O humor, como indiscreto meio de dizer coisas alegre e preocupadamente, naturalmente, sofre também com a tesoura e o lápis azul da censura, e não raras vezes o «boneco» teve que ser refeito ou a sua legenda mudada. De todos os temas, é a ironia sobre os governantes e seus actos, a sátira à justiça praticada, que sofre mais com a proibição e perseguição, desleixando-se como contrapeso a anedota social, o humor com as pequenas dificuldades da vida, como é a penúria, a eterna companheira do povo.
A penúria, em palavras menos bonitas, é a miséria que não é exclusiva das ditaduras, e já na monarquia o humorista comentava em verso: «O pobre Zé depenado / tanto pagou o patau / que chegou àquele estado / d'escalado bacalhau.»
«E se isto vae n'este andar / e se a coisa mais caminha / há-de acabar por ficar / reduzido a magra espinha.» (J. M. Pinto, in «Charivari», de 18/2/1899.)
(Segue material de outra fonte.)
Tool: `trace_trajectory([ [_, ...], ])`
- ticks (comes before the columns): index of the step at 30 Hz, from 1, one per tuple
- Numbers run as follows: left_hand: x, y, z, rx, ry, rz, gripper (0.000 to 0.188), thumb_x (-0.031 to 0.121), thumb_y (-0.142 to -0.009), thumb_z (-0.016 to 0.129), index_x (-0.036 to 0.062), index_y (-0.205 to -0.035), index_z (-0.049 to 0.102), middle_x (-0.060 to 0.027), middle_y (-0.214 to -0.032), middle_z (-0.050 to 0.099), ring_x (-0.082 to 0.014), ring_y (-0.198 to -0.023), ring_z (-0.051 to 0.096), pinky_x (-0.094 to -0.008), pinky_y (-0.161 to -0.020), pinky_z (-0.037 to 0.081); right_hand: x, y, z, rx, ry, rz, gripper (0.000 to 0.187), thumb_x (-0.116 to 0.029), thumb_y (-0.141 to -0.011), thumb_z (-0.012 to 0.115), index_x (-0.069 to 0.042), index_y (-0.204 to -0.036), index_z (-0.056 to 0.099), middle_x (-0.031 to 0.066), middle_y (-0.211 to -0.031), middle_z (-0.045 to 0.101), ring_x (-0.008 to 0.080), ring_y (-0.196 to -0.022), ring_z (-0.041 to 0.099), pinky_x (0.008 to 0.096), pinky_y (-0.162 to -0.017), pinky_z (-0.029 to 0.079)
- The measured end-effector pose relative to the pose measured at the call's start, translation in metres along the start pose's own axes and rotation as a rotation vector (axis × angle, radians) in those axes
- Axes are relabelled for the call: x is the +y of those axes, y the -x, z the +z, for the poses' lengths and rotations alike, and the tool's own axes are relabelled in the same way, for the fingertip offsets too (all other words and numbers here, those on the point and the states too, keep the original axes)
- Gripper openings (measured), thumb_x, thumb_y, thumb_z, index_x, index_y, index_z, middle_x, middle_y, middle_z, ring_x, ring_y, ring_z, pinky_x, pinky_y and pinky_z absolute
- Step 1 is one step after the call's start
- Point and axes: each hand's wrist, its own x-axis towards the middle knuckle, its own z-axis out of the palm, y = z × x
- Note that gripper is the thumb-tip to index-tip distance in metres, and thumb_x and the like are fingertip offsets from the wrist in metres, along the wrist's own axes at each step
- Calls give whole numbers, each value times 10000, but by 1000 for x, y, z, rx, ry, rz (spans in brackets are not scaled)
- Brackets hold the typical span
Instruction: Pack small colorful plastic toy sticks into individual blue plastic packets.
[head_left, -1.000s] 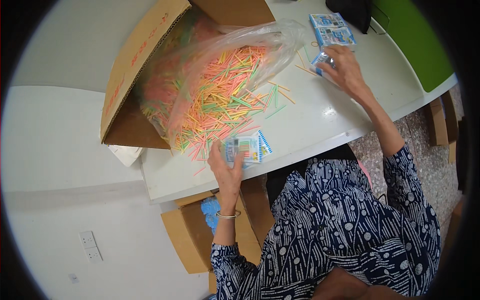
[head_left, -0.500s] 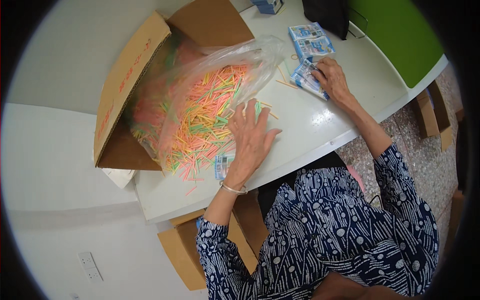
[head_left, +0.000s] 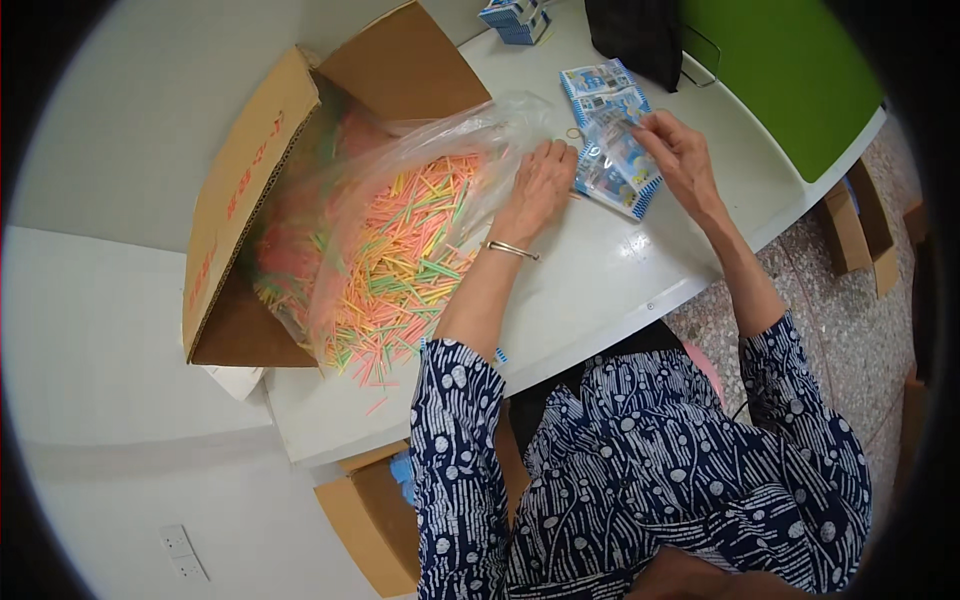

Na Primeira República, após o falhanço da mudança, interroga-se o caricaturista: «Como será que os pobres é que pagam tudo se elles não teem nada? --É que os pobres pagam com o melhor dos dinheiros, com a pellel» (Leal da Câmara, in «O Miau» de 4/2/1916.)
Com a revolução de Maio, a miséria não se alterou, apenas a penúria cresceu para alguns, e a ditadura tentou escondê-la melhor. O humor censurado teve então possibilidades, bem controladas, de fazer piada, como ironia dos sofredores, como humor das consciências ricas: «Grandezas dos Pobres: - Que estás a comer? - Fava-Rica. - Ainda não perdestes a mania das grandezas.» (Jorge Barradas, in «Sempre Fixe», de 14/10/1926)
«Quinta-Feira da Espiga - É bom apanhar a espiga neste dia, porque quem a apanhar terá pão todo o ano. - Sim?! E que ervas havemos de apanhar para termos bacalhau e batatas?» (Stuart, in «Sempre Fixe», de 23/6/1933)
Como melhor censura, o Governo proíbe a mendicidade, pensando que dessa forma acabava com a pobreza, que apenas não queria ver, mas que andava à solta pelos bancos de jardim e demais naturezas: «Onde moras agora? - Não tenho casa, moro por aí... - Tem graça... sou teu vizinho.» (Stuart, Ín «Sempre Fixe», de 2/4/1942).
Para que haja pobres, tem que haver ricos, nesse balanço social tão necessário para o equilíbrio estável, e, se uns «trinca-espinhas», outros «trinca fortes», no poema épico que é a vida: «As batatas e os feijões tão desejados / Que este Portugal outrora cultivava, / por sítios já de nós ignorados / passaram para o rol das coisas raras / e em perigos e guerras aturados / para as arranjar muito mais caras / certos gananciosos edificaram / mercado negro, que tanto exploraram!» (Sequeira, in «A Bomba», de 2/7/1946.)